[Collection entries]
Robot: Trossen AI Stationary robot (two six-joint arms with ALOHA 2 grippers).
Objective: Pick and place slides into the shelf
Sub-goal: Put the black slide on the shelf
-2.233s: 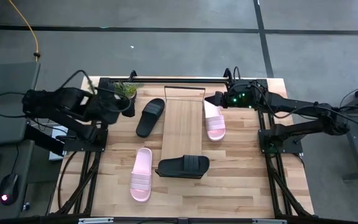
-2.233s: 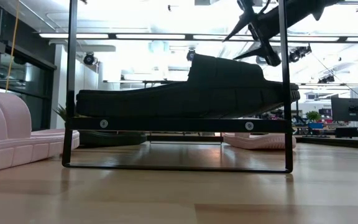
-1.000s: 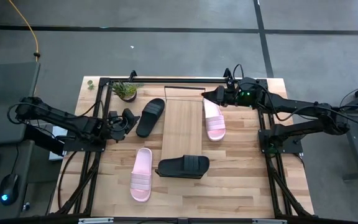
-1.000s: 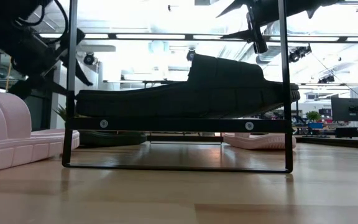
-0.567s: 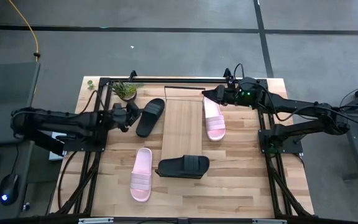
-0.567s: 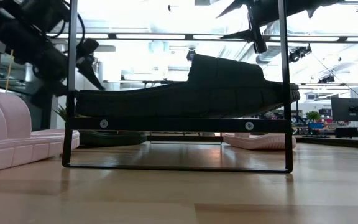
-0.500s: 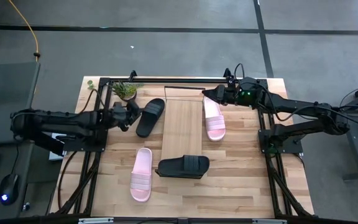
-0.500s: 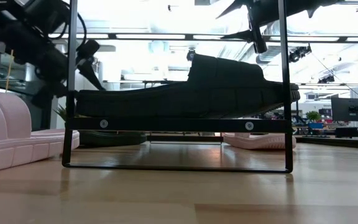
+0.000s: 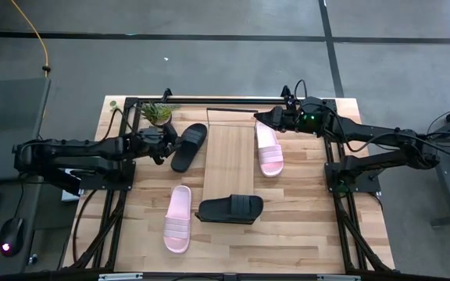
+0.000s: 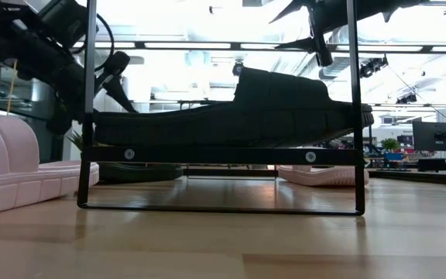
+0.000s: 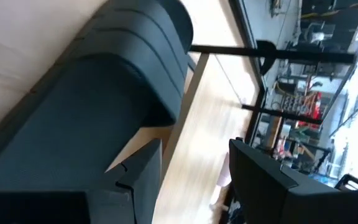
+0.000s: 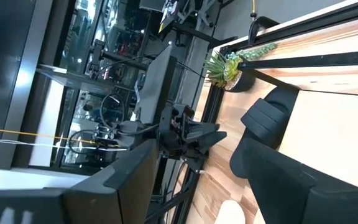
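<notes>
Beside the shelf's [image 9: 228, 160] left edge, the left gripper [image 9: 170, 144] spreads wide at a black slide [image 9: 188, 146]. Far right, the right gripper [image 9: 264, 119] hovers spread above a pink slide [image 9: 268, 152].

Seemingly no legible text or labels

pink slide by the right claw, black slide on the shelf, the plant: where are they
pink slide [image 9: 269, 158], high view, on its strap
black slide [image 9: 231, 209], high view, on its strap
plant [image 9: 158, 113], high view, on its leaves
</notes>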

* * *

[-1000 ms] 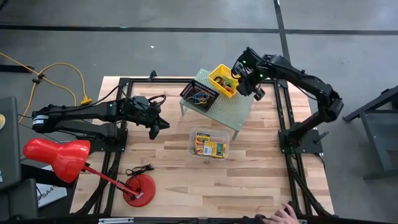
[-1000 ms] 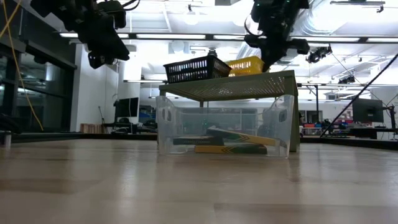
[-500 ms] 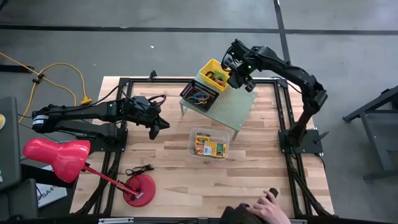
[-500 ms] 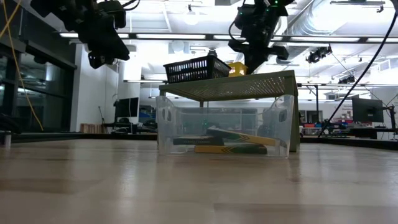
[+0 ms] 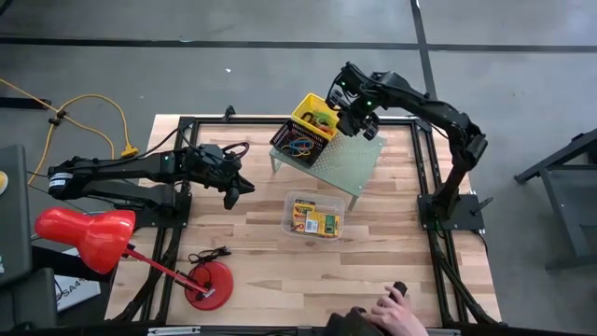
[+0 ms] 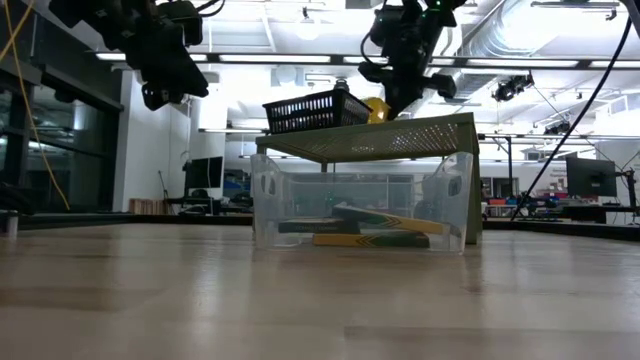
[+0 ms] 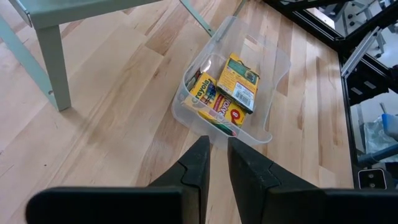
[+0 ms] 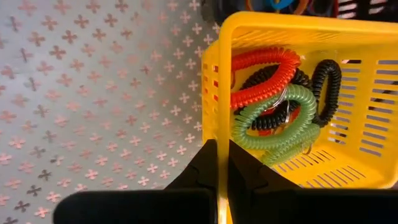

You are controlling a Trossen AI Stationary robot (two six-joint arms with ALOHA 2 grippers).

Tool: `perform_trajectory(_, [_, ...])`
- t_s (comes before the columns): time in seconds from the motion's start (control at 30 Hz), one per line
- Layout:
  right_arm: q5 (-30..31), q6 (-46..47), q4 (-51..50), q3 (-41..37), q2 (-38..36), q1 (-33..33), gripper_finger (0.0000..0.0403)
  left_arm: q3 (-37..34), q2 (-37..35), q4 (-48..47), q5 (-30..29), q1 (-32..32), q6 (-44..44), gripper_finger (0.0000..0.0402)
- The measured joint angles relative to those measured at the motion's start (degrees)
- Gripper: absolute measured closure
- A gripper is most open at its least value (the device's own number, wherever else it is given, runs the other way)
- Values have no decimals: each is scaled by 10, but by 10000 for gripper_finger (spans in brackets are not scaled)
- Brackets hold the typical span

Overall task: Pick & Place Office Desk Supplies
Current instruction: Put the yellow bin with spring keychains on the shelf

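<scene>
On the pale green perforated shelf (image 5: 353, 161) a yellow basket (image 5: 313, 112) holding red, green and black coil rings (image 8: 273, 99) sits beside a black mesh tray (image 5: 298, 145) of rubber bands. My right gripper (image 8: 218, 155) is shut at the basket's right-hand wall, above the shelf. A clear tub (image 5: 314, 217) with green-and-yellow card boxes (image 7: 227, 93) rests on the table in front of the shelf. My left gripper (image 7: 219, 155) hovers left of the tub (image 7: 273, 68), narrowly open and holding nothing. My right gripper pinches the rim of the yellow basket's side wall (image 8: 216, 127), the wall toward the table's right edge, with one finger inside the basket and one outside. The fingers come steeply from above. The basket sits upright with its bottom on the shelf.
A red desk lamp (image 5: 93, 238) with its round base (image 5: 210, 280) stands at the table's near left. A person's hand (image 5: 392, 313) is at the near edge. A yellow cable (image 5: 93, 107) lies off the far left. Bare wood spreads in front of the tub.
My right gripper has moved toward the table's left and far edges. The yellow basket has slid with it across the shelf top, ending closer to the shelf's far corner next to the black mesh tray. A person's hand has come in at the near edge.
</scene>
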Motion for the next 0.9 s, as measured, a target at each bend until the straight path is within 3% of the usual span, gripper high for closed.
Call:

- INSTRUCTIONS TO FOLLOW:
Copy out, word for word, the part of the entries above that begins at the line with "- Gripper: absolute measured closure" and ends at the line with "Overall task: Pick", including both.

- EXPECTED OUTPUT:
- Gripper: absolute measured closure
- A gripper is most open at its least value (the device's own number, wherever else it is given, runs the other way)
- Values have no decimals: each is scaled by 10, but by 10000 for gripper_finger (spans in brackets are not scaled)
- Brackets hold the typical span

Overall task: Pick & Place Office Desk Supplies

No further answer will be given.